#### ASSIGNED TASK:
Everything from the top of the data below through the line with "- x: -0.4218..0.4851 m" should be duplicated exactly, and nothing past it.
*** Opening of RECORDED DATA ***
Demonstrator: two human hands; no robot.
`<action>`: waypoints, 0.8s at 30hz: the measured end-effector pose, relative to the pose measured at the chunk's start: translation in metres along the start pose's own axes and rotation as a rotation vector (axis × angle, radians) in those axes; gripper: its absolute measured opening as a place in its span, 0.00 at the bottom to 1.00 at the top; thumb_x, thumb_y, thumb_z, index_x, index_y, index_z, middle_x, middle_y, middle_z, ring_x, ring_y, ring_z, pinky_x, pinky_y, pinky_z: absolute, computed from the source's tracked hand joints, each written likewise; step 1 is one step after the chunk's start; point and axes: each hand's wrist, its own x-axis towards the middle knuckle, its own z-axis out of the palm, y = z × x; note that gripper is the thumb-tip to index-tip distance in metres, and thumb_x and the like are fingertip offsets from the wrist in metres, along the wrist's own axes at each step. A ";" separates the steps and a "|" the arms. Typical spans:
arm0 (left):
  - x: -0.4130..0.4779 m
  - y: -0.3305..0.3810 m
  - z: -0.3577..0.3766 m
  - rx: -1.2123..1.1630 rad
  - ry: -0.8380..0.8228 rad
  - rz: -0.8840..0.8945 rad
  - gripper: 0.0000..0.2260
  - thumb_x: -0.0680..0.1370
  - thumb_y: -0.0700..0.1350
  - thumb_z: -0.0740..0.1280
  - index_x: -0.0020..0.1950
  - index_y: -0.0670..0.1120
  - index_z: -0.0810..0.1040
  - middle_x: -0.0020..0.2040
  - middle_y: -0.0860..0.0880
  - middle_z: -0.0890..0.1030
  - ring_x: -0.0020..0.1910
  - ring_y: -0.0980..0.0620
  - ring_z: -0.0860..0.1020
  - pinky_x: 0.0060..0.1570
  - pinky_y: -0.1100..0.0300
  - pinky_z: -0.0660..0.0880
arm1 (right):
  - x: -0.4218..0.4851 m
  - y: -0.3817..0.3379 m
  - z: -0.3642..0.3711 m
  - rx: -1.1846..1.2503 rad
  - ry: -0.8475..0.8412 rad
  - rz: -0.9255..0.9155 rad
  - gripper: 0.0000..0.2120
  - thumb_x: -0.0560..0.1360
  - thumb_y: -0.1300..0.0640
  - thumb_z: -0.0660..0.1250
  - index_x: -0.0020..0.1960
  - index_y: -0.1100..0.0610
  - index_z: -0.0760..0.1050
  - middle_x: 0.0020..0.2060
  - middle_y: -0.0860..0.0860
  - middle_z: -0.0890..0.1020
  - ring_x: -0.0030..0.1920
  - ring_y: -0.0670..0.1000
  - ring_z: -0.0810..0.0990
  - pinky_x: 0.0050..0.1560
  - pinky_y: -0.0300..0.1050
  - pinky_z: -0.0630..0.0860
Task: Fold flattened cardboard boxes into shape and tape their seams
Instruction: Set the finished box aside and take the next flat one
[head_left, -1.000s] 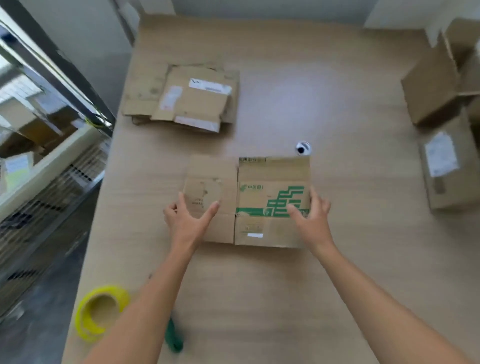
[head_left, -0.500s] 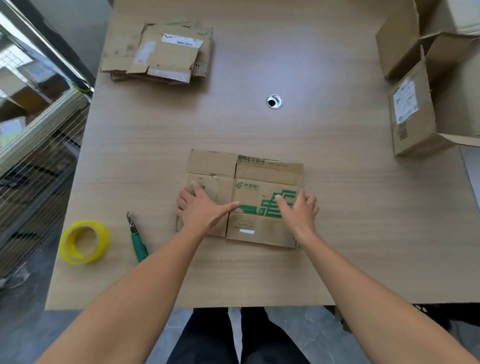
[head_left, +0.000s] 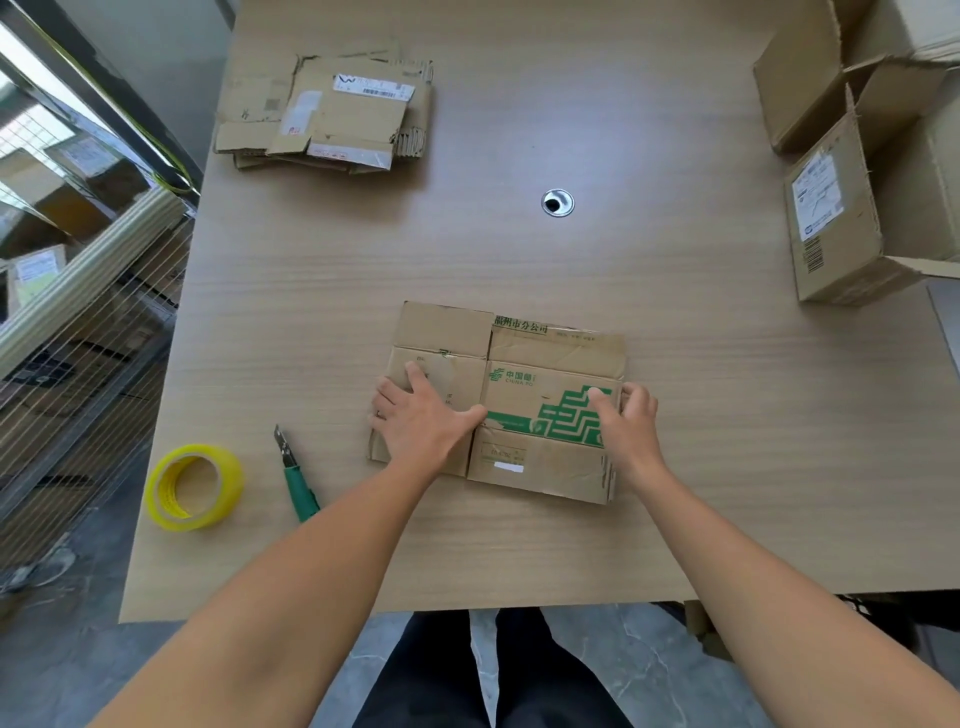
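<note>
A flattened cardboard box (head_left: 540, 358) with green printing lies on the wooden table (head_left: 519, 260) in front of me. My left hand (head_left: 423, 415) rests flat on its left panel, fingers spread, thumb pointing right along the green stripe. My right hand (head_left: 626, 415) is at the box's right edge, thumb on top of the green print and fingers curled round the edge. A roll of yellow tape (head_left: 193, 487) lies near the table's left front corner, with a green-handled box cutter (head_left: 295, 475) beside it.
A stack of flattened boxes (head_left: 332, 111) lies at the far left of the table. Folded-up boxes (head_left: 852, 208) stand at the right edge. A round cable hole (head_left: 557, 202) sits mid-table. A wire-mesh rack (head_left: 67, 312) stands to the left of the table.
The box slid toward me over the table with both hands on it. My right hand moved from lying on the box to curling its fingers round the right edge.
</note>
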 end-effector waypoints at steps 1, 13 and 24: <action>-0.002 -0.002 -0.002 -0.053 0.001 0.021 0.50 0.61 0.74 0.64 0.76 0.51 0.55 0.70 0.35 0.62 0.70 0.35 0.62 0.66 0.37 0.65 | -0.003 -0.001 -0.001 0.075 -0.020 0.009 0.24 0.80 0.46 0.66 0.69 0.56 0.64 0.68 0.54 0.69 0.64 0.51 0.73 0.67 0.51 0.71; -0.023 -0.029 -0.092 -1.183 -0.486 0.503 0.40 0.67 0.50 0.68 0.79 0.54 0.61 0.76 0.47 0.68 0.75 0.43 0.66 0.68 0.42 0.67 | -0.046 -0.086 -0.030 0.620 -0.230 -0.351 0.09 0.80 0.40 0.59 0.57 0.42 0.69 0.52 0.45 0.80 0.52 0.49 0.80 0.50 0.53 0.77; -0.041 -0.033 -0.098 -1.286 -0.411 0.226 0.19 0.78 0.60 0.66 0.68 0.63 0.71 0.66 0.43 0.77 0.56 0.44 0.80 0.48 0.45 0.78 | -0.059 -0.083 -0.021 0.168 -0.357 -0.553 0.24 0.70 0.23 0.63 0.59 0.34 0.75 0.64 0.47 0.62 0.72 0.52 0.64 0.68 0.46 0.75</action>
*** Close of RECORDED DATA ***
#### ANSWER SECTION:
Demonstrator: two human hands; no robot.
`<action>`: waypoints, 0.8s at 30hz: the measured end-effector pose, relative to the pose measured at the chunk's start: translation in metres along the start pose's own axes and rotation as a rotation vector (axis × angle, radians) in those axes; gripper: its absolute measured opening as a place in its span, 0.00 at the bottom to 1.00 at the top; thumb_x, thumb_y, thumb_z, index_x, index_y, index_z, middle_x, middle_y, middle_z, ring_x, ring_y, ring_z, pinky_x, pinky_y, pinky_z: absolute, computed from the source's tracked hand joints, each written likewise; step 1 is one step after the chunk's start; point and axes: each hand's wrist, its own x-axis towards the middle knuckle, its own z-axis out of the palm, y = z × x; note that gripper is the thumb-tip to index-tip distance in metres, and thumb_x and the like are fingertip offsets from the wrist in metres, along the wrist's own axes at each step. A ";" separates the steps and a "|" the arms. Typical spans:
arm0 (left):
  - x: -0.4130..0.4779 m
  - y: -0.3305..0.3810 m
  - z: -0.3577..0.3766 m
  - rx: -1.2123..1.1630 rad
  - ry: -0.8380..0.8228 rad
  - rz: -0.8840..0.8945 rad
  - gripper: 0.0000..0.2260
  - thumb_x: -0.0680..0.1370
  - thumb_y: -0.0700..0.1350
  - thumb_z: -0.0740..0.1280
  - index_x: -0.0020..0.1950
  - index_y: -0.0670..0.1120
  - index_z: -0.0810..0.1040
  - middle_x: -0.0020..0.2040
  - middle_y: -0.0860..0.0880
  - middle_z: -0.0890..0.1030
  - ring_x: -0.0020..0.1910
  - ring_y: -0.0980..0.0620
  - ring_z: -0.0860..0.1020
  - pinky_x: 0.0060..0.1570
  - pinky_y: -0.1100..0.0300
  - pinky_z: -0.0660..0.0880
arm1 (right):
  - x: -0.4218..0.4851 m

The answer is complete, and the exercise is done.